_What you need to do:_
Set down all the lines below, each one exactly as shown.

_Dataset section:_
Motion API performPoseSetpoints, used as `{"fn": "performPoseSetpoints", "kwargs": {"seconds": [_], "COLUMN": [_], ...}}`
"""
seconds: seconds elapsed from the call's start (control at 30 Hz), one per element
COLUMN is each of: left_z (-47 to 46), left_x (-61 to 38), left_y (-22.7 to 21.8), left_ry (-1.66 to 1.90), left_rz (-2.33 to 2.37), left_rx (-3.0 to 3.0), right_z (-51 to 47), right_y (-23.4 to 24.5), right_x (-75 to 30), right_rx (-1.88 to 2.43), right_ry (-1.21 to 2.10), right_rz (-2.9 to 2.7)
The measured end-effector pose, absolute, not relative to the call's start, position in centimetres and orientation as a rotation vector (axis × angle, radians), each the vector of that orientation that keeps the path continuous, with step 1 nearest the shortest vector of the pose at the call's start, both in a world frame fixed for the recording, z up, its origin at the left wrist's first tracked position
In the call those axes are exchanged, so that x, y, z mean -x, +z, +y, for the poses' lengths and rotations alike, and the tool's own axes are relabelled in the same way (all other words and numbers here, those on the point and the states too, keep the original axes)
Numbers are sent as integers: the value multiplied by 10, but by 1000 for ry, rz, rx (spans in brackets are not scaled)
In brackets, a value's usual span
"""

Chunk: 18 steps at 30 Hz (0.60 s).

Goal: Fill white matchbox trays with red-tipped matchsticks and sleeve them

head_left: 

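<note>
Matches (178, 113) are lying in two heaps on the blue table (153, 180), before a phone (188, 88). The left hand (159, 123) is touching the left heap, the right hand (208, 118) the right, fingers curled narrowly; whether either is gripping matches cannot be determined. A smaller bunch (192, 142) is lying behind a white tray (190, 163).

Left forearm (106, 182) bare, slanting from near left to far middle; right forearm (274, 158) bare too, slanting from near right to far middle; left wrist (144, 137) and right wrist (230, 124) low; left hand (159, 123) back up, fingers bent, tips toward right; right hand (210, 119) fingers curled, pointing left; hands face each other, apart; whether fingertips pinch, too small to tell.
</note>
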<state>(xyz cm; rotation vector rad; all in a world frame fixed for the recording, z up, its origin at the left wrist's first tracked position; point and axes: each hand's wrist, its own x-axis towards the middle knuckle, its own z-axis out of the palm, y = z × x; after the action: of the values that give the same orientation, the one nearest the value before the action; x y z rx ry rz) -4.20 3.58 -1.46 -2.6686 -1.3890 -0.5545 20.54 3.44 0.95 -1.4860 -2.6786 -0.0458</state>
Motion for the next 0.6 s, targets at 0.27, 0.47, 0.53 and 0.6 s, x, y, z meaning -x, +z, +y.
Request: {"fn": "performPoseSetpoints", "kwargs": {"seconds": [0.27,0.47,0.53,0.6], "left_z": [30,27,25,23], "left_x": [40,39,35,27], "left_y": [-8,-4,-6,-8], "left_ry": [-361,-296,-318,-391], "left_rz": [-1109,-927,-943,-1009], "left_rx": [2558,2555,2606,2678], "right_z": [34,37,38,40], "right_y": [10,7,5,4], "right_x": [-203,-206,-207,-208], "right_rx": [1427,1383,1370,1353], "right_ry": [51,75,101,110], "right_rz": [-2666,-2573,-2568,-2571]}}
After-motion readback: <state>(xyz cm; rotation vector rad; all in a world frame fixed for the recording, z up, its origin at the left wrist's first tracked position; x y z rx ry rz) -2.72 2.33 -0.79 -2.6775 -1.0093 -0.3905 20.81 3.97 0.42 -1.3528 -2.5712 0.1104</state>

_Answer box:_
Motion API performPoseSetpoints, used as `{"fn": "performPoseSetpoints", "kwargs": {"seconds": [_], "COLUMN": [_], ...}}`
"""
seconds: seconds elapsed from the call's start (control at 30 Hz), one per element
COLUMN is each of: left_z (-47 to 46), left_x (-61 to 38), left_y (-22.7 to 21.8), left_ry (-1.66 to 1.90), left_rz (-2.33 to 2.37), left_rx (-3.0 to 3.0), right_z (-51 to 47), right_y (-23.4 to 24.5), right_x (-75 to 30), right_rx (-1.88 to 2.43), right_ry (-1.21 to 2.10), right_rz (-2.9 to 2.7)
The measured end-effector pose, absolute, not relative to the call's start, position in centimetres and orientation as a rotation vector (axis × angle, radians), each the vector of that orientation that keeps the path continuous, with step 1 nearest the shortest vector of the pose at the call's start, both in a world frame fixed for the recording, z up, its origin at the left wrist's first tracked position
In the call those axes are exchanged, so that x, y, z mean -x, +z, +y, for the poses' lengths and rotations alike, and the tool's own axes are relabelled in the same way (all other words and numbers here, those on the point and the states too, keep the original axes)
Numbers are sent as integers: the value multiplied by 10, but by 1000 for ry, rz, rx (spans in brackets are not scaled)
In brackets, a value's usual span
"""

Chunk: 18 steps at 30 Hz (0.60 s).

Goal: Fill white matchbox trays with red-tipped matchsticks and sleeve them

head_left: 

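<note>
Matches (178, 113) are lying in two heaps on the blue table (153, 180), before a phone (188, 88). The left hand (159, 123) is touching the left heap, the right hand (208, 118) the right, fingers curled narrowly; whether either is gripping matches cannot be determined. A smaller bunch (192, 142) is lying behind a white tray (190, 163).

Left forearm (106, 182) bare, slanting from near left to far middle; right forearm (274, 158) bare too, slanting from near right to far middle; left wrist (144, 137) and right wrist (230, 124) low; left hand (159, 123) back up, fingers bent, tips toward right; right hand (210, 119) fingers curled, pointing left; hands face each other, apart; whether fingertips pinch, too small to tell.
</note>
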<state>(xyz cm; rotation vector rad; all in a world frame fixed for the recording, z up, its origin at the left wrist's first tracked position; point and axes: each hand's wrist, its own x-axis towards the middle knuckle, its own z-axis out of the palm, y = z × x; after the action: of the values that give the same orientation, the one nearest the value before the action; x y z rx ry rz) -4.20 3.58 -1.46 -2.6686 -1.3890 -0.5545 20.54 3.44 0.95 -1.4860 -2.6786 -0.0458</state>
Motion for the next 0.6 s, targets at 0.27, 0.47, 0.53 and 0.6 s, x, y, z meaning -x, +z, +y.
Request: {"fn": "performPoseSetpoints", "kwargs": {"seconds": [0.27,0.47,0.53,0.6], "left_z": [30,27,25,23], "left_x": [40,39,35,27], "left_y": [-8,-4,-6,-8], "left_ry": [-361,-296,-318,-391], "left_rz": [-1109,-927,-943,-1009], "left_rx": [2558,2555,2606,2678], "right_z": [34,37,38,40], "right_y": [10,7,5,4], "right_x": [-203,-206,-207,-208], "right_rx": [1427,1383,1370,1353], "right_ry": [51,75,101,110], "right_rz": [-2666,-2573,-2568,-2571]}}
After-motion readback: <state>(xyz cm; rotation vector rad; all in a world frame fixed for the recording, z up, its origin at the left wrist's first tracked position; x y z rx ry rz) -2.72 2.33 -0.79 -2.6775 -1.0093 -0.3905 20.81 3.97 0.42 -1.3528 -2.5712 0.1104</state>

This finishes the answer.